◆ Exercise goal ◆
Which of the lines below contain the string "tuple"? Copy each one.

-------- Extracted information --------

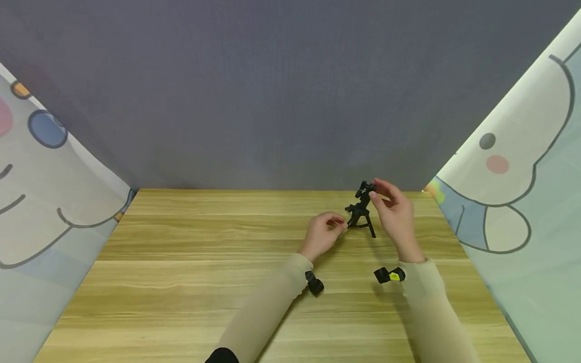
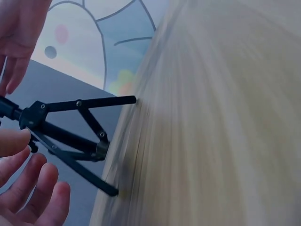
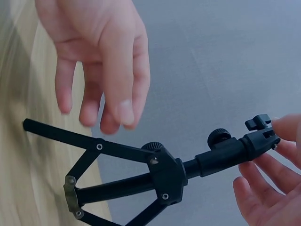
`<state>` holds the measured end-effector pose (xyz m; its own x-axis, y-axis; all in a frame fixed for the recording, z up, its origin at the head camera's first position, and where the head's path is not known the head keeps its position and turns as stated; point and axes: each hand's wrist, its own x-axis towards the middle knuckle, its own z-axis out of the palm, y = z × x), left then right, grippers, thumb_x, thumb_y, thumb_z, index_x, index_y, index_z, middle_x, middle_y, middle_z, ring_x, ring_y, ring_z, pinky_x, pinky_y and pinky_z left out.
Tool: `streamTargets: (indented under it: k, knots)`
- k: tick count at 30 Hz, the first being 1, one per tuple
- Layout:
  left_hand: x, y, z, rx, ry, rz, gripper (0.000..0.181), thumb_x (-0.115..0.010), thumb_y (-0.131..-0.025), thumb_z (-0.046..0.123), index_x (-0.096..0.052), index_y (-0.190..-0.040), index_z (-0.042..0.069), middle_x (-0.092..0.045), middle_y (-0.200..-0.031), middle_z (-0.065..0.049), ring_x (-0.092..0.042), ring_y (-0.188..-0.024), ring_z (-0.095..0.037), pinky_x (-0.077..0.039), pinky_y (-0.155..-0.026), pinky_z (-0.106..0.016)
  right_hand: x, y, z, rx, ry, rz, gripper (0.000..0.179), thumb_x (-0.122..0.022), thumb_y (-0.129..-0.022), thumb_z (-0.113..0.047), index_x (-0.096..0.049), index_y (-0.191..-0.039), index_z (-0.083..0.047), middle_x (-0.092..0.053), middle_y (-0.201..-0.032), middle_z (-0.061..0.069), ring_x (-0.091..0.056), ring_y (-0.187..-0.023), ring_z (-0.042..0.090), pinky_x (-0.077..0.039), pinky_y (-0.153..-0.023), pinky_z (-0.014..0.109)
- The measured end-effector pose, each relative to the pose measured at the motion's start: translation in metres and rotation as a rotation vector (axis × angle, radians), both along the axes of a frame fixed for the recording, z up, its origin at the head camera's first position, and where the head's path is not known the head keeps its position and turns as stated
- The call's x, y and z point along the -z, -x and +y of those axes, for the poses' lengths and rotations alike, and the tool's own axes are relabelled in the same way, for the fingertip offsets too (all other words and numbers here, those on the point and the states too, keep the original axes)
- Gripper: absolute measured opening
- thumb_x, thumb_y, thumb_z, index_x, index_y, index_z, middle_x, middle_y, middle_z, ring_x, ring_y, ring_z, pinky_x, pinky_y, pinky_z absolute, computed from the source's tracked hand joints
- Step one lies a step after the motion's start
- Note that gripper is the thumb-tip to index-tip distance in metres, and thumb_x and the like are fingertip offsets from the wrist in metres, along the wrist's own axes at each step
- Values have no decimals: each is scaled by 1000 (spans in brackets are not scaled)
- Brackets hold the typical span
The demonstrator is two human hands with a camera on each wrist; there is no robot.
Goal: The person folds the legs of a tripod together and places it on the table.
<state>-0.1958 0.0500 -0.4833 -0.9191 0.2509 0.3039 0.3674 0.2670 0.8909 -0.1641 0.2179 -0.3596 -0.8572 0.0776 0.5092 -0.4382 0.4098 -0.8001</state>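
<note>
A small black tripod (image 1: 363, 201) stands with its legs spread on the wooden table (image 1: 204, 282), toward the far right. My right hand (image 1: 396, 217) holds its top joint between thumb and fingers. In the right wrist view, a knob (image 3: 218, 137) sticks out from the upper tube, and a wing screw (image 3: 258, 122) sits beside the right thumb. My left hand (image 1: 321, 233) is beside the legs, its fingers loosely bent. The right wrist view shows the left fingertips (image 3: 126, 113) apart from the nearest leg (image 3: 61, 134), gripping nothing.
A grey panel (image 1: 272, 101) rises behind the table's far edge. Printed cartoon cloths (image 1: 513, 126) hang on both sides. Small black wrist cameras (image 1: 314, 283) are strapped on both sleeves.
</note>
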Motion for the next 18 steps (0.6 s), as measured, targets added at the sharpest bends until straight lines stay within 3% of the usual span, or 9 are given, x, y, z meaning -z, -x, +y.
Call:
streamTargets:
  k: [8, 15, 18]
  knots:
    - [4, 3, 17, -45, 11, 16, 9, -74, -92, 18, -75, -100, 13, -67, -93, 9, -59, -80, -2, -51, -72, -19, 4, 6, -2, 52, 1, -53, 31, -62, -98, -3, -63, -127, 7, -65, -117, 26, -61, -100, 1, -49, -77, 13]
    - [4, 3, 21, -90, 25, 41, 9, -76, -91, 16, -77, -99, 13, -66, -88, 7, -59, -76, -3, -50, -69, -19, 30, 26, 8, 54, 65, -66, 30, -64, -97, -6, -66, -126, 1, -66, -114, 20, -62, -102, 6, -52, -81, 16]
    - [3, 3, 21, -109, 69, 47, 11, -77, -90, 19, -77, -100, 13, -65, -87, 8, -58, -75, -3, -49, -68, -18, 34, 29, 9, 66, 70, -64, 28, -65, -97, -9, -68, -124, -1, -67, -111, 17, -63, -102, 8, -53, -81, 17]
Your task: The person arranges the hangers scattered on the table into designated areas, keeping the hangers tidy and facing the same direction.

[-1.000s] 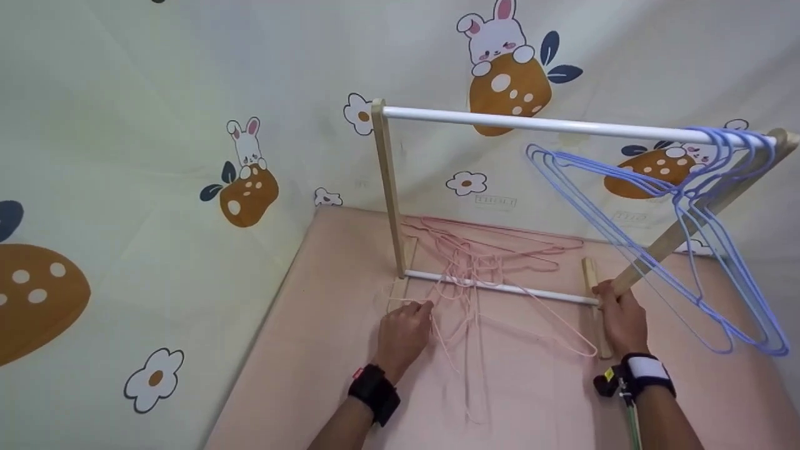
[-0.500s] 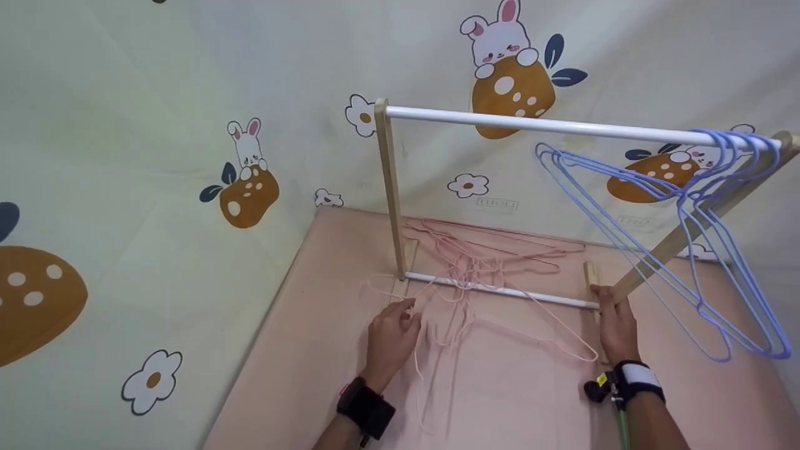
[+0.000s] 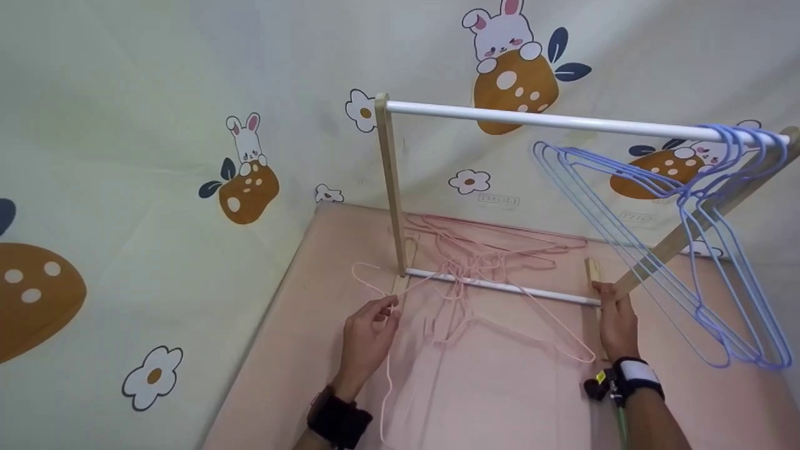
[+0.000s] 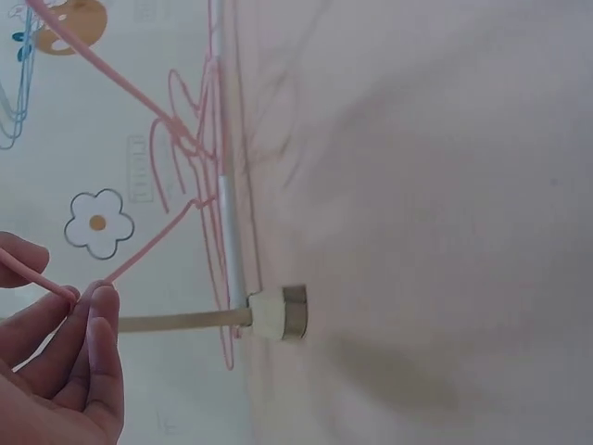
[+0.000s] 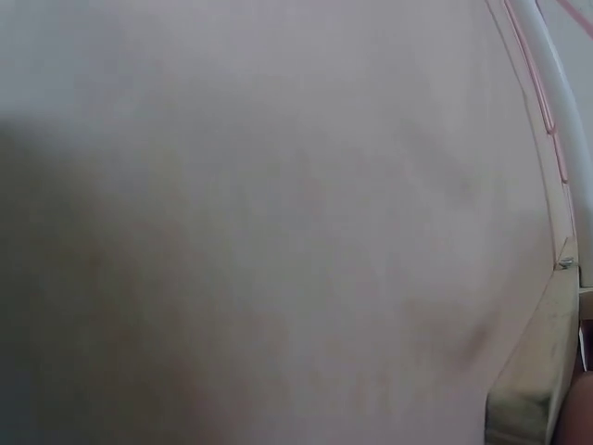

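Note:
In the head view my left hand pinches the wire of a pink clothes hanger between thumb and fingers. Its hook points left, and one end reaches down past the frame's edge. The left wrist view shows the pinched pink wire running away from the fingertips. My right hand grips the foot of the right wooden post of a small clothes rack. Only a sliver of a right finger appears in the right wrist view, beside the wooden foot.
Several blue hangers hang at the right end of the white top bar. Tangled pink hangers lie around the lower bar. Pink cloth covers the surface; a printed wall stands behind.
My left hand has moved left and slightly down, drawing the pink hanger away from the tangle so its hook shows. My right hand stays at the foot of the rack.

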Available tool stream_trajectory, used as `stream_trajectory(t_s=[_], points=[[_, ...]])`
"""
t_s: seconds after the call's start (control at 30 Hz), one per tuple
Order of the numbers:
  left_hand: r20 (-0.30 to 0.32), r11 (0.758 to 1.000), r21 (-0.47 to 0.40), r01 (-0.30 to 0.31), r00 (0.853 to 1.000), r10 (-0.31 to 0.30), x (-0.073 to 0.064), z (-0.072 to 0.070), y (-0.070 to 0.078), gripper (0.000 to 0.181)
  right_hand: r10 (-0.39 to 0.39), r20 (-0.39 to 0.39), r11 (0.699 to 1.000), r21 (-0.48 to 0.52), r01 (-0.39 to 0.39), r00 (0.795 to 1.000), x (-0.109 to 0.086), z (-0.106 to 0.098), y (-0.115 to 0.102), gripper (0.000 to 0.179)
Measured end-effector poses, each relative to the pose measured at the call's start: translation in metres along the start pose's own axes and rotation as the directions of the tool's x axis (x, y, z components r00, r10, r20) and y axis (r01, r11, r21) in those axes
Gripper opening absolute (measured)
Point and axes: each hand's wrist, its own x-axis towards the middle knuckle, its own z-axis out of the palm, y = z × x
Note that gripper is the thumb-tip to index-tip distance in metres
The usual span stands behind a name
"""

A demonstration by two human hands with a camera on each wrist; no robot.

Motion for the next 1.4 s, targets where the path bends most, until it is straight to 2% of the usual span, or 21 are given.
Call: stream_trajectory(t_s=[0.07, 0.17, 0.27, 0.4, 0.63, 0.77, 0.87, 1.0, 1.2, 1.4], points=[[0.000, 1.000, -0.007, 0.013, 1.000, -0.013, 0.000, -0.008, 0.002, 0.024, 0.005, -0.002, 1.000, -0.004, -0.005, 1.000, 0.001, -0.001, -0.002, 0.072], [-0.005, 1.000, -0.022, -0.001, 1.000, 0.001, 0.000, -0.019, 0.003, 0.025, 0.014, -0.001, 1.000, -0.009, -0.014, 1.000, 0.002, -0.002, -0.004, 0.072], [-0.022, 0.997, -0.022, -0.070, 0.997, 0.069, 0.001, -0.028, 0.004, 0.026, 0.025, -0.004, 1.000, -0.004, -0.025, 1.000, 0.004, -0.004, -0.006, 0.071], [-0.038, 0.986, 0.000, -0.167, 0.985, 0.167, 0.004, -0.037, 0.004, 0.026, 0.046, -0.002, 0.999, 0.005, -0.046, 0.999, 0.005, -0.004, -0.006, 0.072], [-0.013, 0.984, 0.021, -0.175, 0.984, 0.175, 0.006, -0.043, 0.006, 0.024, 0.056, 0.002, 0.998, -0.014, -0.056, 0.998, 0.004, -0.002, -0.007, 0.076], [-0.001, 0.975, 0.020, -0.222, 0.975, 0.222, 0.007, -0.043, 0.013, 0.026, 0.007, -0.024, 1.000, -0.026, -0.008, 1.000, 0.002, -0.002, -0.006, 0.069], [-0.002, 0.962, 0.017, -0.271, 0.962, 0.271, 0.012, -0.042, 0.020, 0.027, -0.014, -0.035, 1.000, -0.027, 0.013, 0.999, 0.000, -0.001, -0.006, 0.067], [-0.005, 0.946, -0.010, -0.324, 0.946, 0.324, 0.025, -0.042, 0.032, 0.026, -0.017, -0.038, 1.000, -0.015, 0.016, 0.999, -0.001, -0.001, -0.006, 0.068], [0.014, 0.928, -0.013, -0.372, 0.928, 0.372, 0.052, -0.044, 0.057, 0.024, 0.014, -0.025, 1.000, -0.005, -0.014, 1.000, 0.000, 0.001, -0.003, 0.071], [0.002, 0.895, -0.014, -0.446, 0.895, 0.446, 0.082, -0.047, 0.080, 0.021, 0.036, -0.009, 0.999, -0.015, -0.036, 0.999, 0.001, 0.003, 0.002, 0.070]])
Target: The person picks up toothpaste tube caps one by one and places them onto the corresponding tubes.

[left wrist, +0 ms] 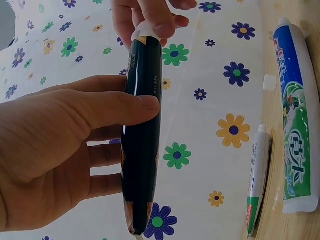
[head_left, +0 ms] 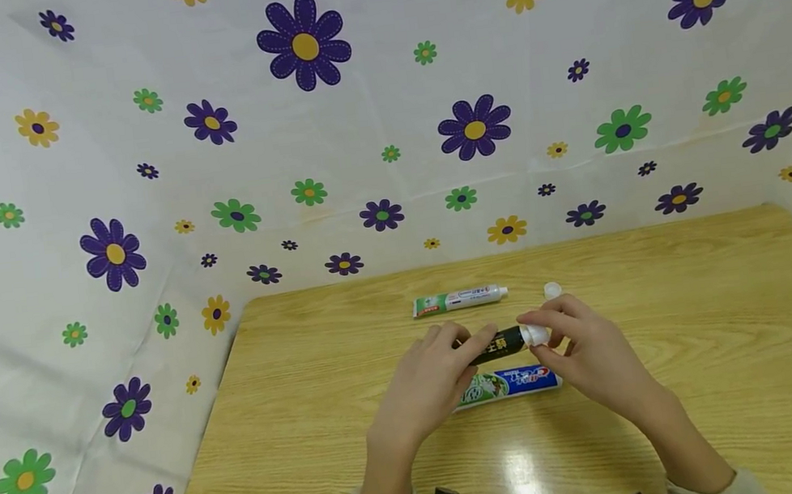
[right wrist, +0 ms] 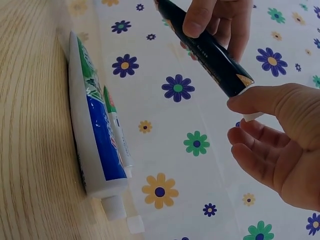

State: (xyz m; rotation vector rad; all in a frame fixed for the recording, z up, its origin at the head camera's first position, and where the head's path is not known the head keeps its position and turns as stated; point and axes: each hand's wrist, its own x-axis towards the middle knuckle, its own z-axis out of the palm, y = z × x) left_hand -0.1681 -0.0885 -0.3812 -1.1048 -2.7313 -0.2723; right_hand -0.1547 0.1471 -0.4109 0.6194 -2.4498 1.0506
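Clearly, both hands work above one wooden counter [head_left: 291,422], with a cloth with flowers [head_left: 160,45] standing at its left, far and right sides. On the left, the left hand [head_left: 422,386] holds the dark tube [head_left: 504,344]; its thumb lies across the tube and its other fingers go behind, so they are gripping it. Beyond this hand, a small tube [head_left: 459,299] of white and green lies on the far part of the counter, its narrow white end turned to the right. The dark tube is held in the air in the middle, a little tilted, its right end somewhat higher. Below it, nearer, a big tube [head_left: 521,380] of blue and green lies flat, partly covered by the left hand. At the right end of the dark tube is a white cap [head_left: 537,334], which the right hand [head_left: 591,351] pinches between thumb and finger. Just beyond the right hand, a loose cap [head_left: 552,290] rests on the counter.
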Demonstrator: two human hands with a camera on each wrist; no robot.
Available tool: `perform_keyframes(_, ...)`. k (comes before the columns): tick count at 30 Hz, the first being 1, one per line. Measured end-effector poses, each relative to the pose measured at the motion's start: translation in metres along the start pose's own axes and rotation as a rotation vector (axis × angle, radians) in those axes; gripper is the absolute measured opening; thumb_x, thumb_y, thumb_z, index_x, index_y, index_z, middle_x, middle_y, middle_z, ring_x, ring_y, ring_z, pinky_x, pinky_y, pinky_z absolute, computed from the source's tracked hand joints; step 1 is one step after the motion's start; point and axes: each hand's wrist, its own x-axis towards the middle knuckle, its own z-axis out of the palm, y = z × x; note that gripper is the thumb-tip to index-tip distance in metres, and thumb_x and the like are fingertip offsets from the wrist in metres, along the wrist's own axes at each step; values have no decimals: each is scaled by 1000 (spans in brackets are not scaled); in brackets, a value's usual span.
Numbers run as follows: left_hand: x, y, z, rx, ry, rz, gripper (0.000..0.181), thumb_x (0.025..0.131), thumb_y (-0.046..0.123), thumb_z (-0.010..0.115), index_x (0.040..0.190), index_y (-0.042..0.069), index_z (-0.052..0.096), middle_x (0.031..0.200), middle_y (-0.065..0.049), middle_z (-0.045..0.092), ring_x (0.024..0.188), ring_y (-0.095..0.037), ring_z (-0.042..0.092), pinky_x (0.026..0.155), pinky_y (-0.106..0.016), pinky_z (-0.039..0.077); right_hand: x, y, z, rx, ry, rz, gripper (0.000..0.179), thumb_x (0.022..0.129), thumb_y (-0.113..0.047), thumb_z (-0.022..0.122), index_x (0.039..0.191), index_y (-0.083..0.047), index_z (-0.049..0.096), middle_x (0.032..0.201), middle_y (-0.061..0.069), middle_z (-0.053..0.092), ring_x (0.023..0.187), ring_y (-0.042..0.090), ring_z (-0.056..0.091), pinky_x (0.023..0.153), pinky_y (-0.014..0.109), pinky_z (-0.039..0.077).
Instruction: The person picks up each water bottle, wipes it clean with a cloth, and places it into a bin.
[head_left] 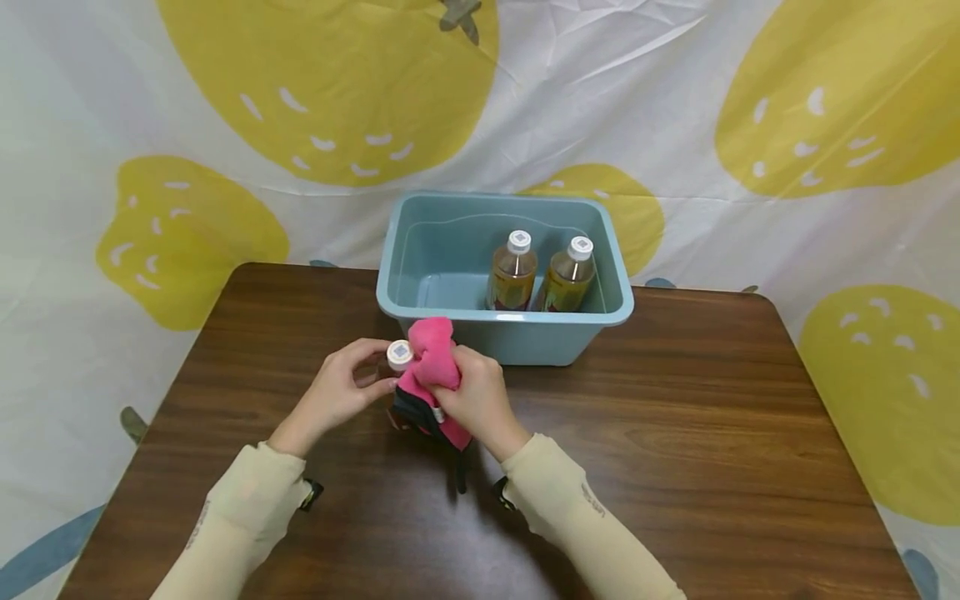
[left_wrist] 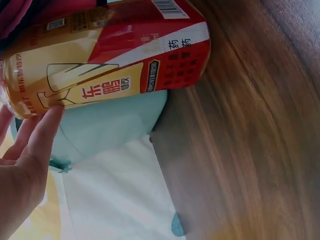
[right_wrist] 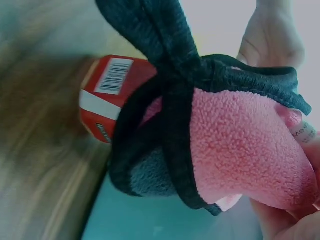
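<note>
A tea bottle with a white cap and a red and gold label stands on the brown table in front of the bin. My left hand grips the bottle near its top, fingers curled round it. My right hand holds a pink fleece cloth with dark trim against the bottle's right side. In the right wrist view the pink cloth covers most of the bottle, with only its base showing.
A light blue plastic bin sits at the table's back middle, holding two more capped tea bottles in its right half. A white curtain with yellow fruit shapes hangs behind.
</note>
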Motion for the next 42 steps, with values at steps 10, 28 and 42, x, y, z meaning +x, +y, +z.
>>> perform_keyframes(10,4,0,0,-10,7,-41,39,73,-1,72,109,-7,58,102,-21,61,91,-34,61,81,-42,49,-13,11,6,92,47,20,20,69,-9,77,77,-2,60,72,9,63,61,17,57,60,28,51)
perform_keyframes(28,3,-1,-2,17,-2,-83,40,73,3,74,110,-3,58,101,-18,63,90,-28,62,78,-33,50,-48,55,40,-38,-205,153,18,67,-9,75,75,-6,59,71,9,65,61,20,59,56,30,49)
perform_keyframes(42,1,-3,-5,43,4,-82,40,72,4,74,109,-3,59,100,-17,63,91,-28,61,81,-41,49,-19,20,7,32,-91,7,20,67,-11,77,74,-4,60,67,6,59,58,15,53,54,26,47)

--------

◆ Task result ◆
- k: tick count at 30 Hz, the first being 1, one per tuple
t_s: seconds after the call's start (control at 30 Hz), one per tuple

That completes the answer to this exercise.